Rancid wrote:Anyway, given that you apparently do know (that sucessful) open source projects are corporate sponsored. How does this make open source moral relative to closed source? Practically speaking.
Open source is not always more moral than class source, my argument is that it is desirable that core software infrastructure is opensource. A situation where you are relying on trust for your operating system is to my mind highly undesirable. Sure opensource is no guarantee, that the software is not acting malevolent or accidentally harmful ways, but I feel a much higher level of trust that anyone can examine the source code, even if I don't choose to examine it myself.
The second is the ability to modify it or have others modify it for one. I don't claim KDE is perfect or that it is everyone's perfect, but to me its intolerable that some corporation should decide how my desktop is organised.
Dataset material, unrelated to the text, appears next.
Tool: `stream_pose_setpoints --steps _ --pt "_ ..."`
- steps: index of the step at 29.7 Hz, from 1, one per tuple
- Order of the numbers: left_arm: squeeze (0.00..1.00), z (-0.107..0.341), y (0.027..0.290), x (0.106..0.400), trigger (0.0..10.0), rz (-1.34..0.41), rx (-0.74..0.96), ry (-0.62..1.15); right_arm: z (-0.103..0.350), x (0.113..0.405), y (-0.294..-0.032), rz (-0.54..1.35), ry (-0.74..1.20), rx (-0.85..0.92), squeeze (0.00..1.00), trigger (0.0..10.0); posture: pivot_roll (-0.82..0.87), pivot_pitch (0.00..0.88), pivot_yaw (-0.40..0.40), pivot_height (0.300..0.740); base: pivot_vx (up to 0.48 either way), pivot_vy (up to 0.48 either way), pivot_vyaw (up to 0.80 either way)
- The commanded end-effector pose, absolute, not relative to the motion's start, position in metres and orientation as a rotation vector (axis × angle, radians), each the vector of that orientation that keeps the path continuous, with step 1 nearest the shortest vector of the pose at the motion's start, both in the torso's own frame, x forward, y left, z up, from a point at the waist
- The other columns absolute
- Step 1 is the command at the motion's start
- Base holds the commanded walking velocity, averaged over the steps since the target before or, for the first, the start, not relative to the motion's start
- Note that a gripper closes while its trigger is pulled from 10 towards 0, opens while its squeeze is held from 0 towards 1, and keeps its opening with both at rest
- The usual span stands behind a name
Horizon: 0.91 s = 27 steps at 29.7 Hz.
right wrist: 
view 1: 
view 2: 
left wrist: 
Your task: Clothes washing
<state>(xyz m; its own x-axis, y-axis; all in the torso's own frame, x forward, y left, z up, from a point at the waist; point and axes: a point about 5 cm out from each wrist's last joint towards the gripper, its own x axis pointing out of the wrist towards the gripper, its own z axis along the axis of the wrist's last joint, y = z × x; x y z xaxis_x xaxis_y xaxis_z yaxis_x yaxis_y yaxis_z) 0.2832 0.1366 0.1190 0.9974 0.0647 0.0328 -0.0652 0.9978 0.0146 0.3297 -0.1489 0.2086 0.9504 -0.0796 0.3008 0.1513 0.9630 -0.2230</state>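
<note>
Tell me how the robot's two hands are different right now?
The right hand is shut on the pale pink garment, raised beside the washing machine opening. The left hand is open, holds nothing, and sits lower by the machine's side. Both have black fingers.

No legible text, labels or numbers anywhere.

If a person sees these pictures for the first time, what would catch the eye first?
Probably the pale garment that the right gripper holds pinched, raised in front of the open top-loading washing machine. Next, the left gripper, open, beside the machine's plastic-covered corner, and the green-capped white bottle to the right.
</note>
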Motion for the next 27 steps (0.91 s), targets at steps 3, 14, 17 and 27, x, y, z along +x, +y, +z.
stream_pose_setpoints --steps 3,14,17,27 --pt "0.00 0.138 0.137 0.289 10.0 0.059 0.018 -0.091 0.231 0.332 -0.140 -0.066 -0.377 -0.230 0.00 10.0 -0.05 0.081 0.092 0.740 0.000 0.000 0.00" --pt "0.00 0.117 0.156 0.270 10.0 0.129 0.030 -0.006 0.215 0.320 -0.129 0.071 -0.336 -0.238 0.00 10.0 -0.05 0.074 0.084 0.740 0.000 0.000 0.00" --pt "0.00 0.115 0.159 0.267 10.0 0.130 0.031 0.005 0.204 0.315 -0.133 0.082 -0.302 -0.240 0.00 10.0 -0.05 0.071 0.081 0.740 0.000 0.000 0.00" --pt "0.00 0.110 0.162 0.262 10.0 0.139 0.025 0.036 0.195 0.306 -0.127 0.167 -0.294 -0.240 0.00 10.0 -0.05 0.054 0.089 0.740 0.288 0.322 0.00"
But the third point is the need to attenuate this incredible concentrations of power that closed source operating systems enable.
The fourth point is that for core functionality, functionality which has wide spread use open source does produce higher quality code. We need the freedom to innovate but also there are huge gains to be reached when we move towards common standards. Now I'm quite aware of the limitations of opensource monetarisation models. I've never bought the "What about Red Hat" bollocks. its long been obvious to me that the Red Hat monetarisation model was not reproducible. there could only ever be one Red Hat. You can only produce Grand Theft Auto through a closed source monetarisaton model. if someone hands ownership of the IP for Grand Theft Auto 5 don't hold you're breath waiting for me to opensource it.
The majority of software should be closed source or at least contain a closed source component.